Es ist die Zeit des Übergangs zur dunkleren, düsteren Jahreszeit, genau jetzt setzt die Kirche einen Gegenakzent. Wie viele Katholikinnen und Katholiken werde ich am 1. November die Gräber meiner verstorbenen Angehörigen besuchen, im tröstlichen Glauben daran, dass sie ins helle Licht der Auferstehung Jesu Christi hineingenommen sind.

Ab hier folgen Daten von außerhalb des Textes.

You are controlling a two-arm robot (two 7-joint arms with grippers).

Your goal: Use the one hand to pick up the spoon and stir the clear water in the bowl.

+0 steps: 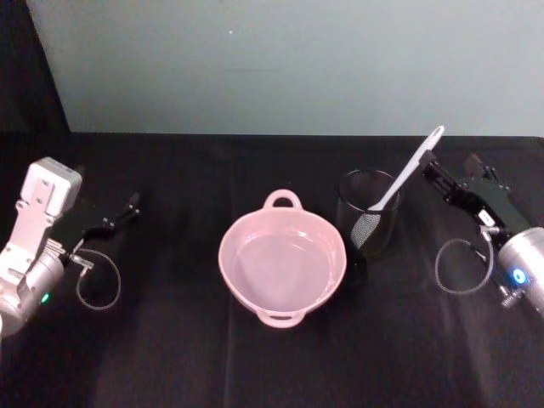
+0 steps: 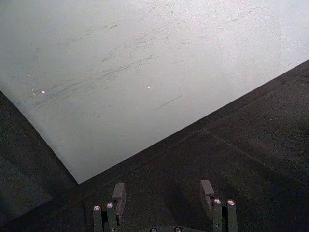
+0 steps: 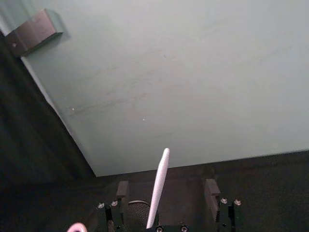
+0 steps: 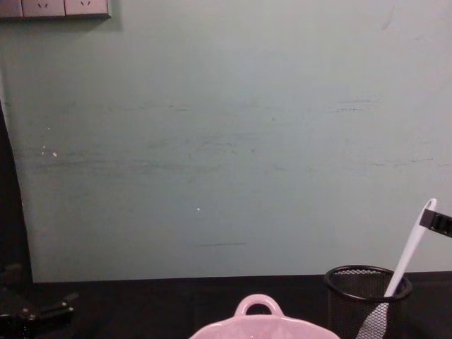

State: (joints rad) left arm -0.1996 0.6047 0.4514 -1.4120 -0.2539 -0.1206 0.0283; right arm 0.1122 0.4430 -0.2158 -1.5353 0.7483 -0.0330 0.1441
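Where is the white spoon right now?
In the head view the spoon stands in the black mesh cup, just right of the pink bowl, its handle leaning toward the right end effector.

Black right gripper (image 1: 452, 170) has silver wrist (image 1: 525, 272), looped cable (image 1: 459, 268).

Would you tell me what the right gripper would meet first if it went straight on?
Probably the spoon: its handle, leaning out of the mesh cup, stands between the right gripper's open fingers, though depth is unclear.
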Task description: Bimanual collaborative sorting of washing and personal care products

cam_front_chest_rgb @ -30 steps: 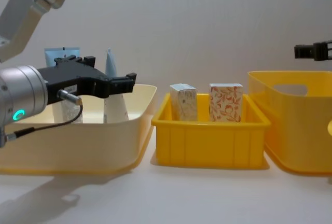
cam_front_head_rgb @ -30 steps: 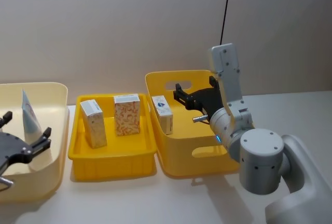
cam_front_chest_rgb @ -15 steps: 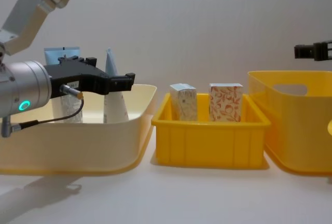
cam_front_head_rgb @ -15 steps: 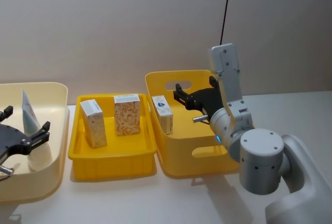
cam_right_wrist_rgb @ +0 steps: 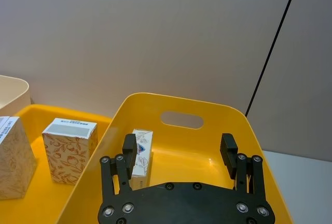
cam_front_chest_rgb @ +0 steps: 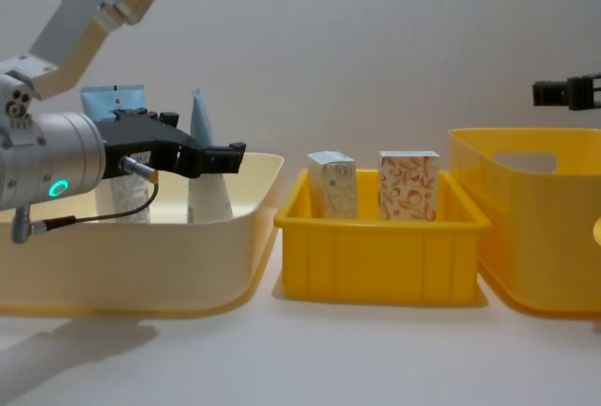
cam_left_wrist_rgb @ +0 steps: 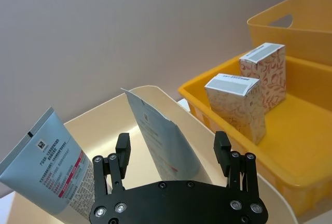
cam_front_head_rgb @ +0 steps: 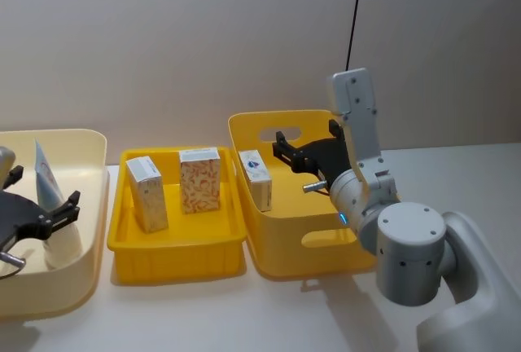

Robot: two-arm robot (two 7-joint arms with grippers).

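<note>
Left claw (cam_left_wrist_rgb: pixel 172 141) — jaws apart; upright tube (cam_left_wrist_rgb: pixel 155 125) just ahead, centred on the gap; right claw (cam_right_wrist_rgb: pixel 178 143), likewise apart, well off.

The cream bin (cam_front_head_rgb: pixel 72 152), shallow yellow tray (cam_front_head_rgb: pixel 179 261) and deep yellow bin (cam_front_head_rgb: pixel 285 254) are framed from above by the head view and side-on, near table height, by the chest view. The cream bin is seen closely past the left gripper (cam_left_wrist_rgb: pixel 172 141), the deep yellow bin past the right gripper (cam_right_wrist_rgb: pixel 178 142). The shallow yellow tray is shared by all views.
</note>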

Für viele Menschen ist der Tod eine Wirklichkeit, die Angst macht. Die Gesellschaft gibt dem Tod nur ungern Raum. Wir haben unsere Verstorbenen geliebt und geschätzt; wir sehen, was alles fruchtbar geworden ist durch ihr Leben. Das behalten wir in dankbarer Erinnerung. Allerheiligen und Allerseelen sind eine Einladung, auf das Leben unserer Verstorbenen zu schauen. Wenn Trauer und Abschiedsschmerz auch noch da sind, ist es heilsam und tröstlich, mit anderen verbunden zu sein.
Für mich hat Allerheiligen auch Bedeutung im Blick auf mein Leben. In den Gottesdiensten wird die Bergpredigt mit den Seligpreisungen gelesen. «Sie sind so etwas wie der Personalausweis der Christen, die uns als Anhänger Jesu ausweisen», dieser wunderbare Satz stammt von Papst Franziskus.
Worum geht es in der Bergpredigt? Selig, die arm sind vor Gott; denn ihnen gehört das Himmelreich. Trauernde werden getröstet, den Sanftmütigen das Land vererbt. Wer hungert und dürstet nach Gerechtigkeit, wird satt werden, die Barmherzigen finden Erbarmen. Selig, die rein sind im Herzen, sie werden Gott schauen. Friedensstifter werden Kinder Gottes genannt werden. Denen, die um der Gerechtigkeit willen verfolgt werden, gehört das Himmelreich.
Nicht perfekt und fehlerfrei, nicht gesund oder vermögend zu sein macht Menschen zu Heiligen, sondern wie sie auf ihre je eigene Lebenssituation antworten. «Glücklich» zu preisen sind beispielsweise deshalb auch die, die in und an dieser heillosen Welt leiden, ob in schwierigem persönlichen Umfeld oder im Blick auf den drohenden Klimawandel und die Kriege dieser Welt. Ihr jeweiliger Umgang mit den belastenden Umständen macht sie zu Heiligen.
Im Blick auf die Seligpreisungen verschieben sich Massstäbe hinein in eine neue Wirklichkeit Gottes. Im 1. Johannesbrief steht: Ihr seid Kinder Gottes! Mit allem was zu Euch gehört, mit Ecken und Kanten, Krankheit und Stärke, Unfähigkeit und Begabungen.
Das heisst nichts anderes, als dass Gott uns zutraut so miteinander umzugehen, wie er mit uns umgeht. Gott traut uns zu, einander so zu lieben wie er uns liebt. Das heisst zuerst: Ich anerkenne, dass der andere Mensch auch von Gott kommt. Unabhängig von Sympathie kann ich jedem Menschen zugestehen: Du bist Kind Gottes, ich behandle Dich mit Respekt und möchte ebenso behandelt werden.
Wenn ich das versuche, dann bin ich plötzlich imstande zuzuhören, Ruhe zu bewahren, auf Gewalt zu verzichten und Frieden zu fördern.
Wo das gelingt, da entsteht Gottes Welt im hier und heute.
Wir sind Heilige Gottes und wir feiern das Fest Allerheiligen im Gedenken an unsere Verstorbenen und zugleich, weil es uns erinnert, wohin wir gehören. Allerheiligen ist das Fest der Menschen, die ganz auf Gott setzen und sich immer von Neuem öffnen für Gottes Geist und Lebenswillen.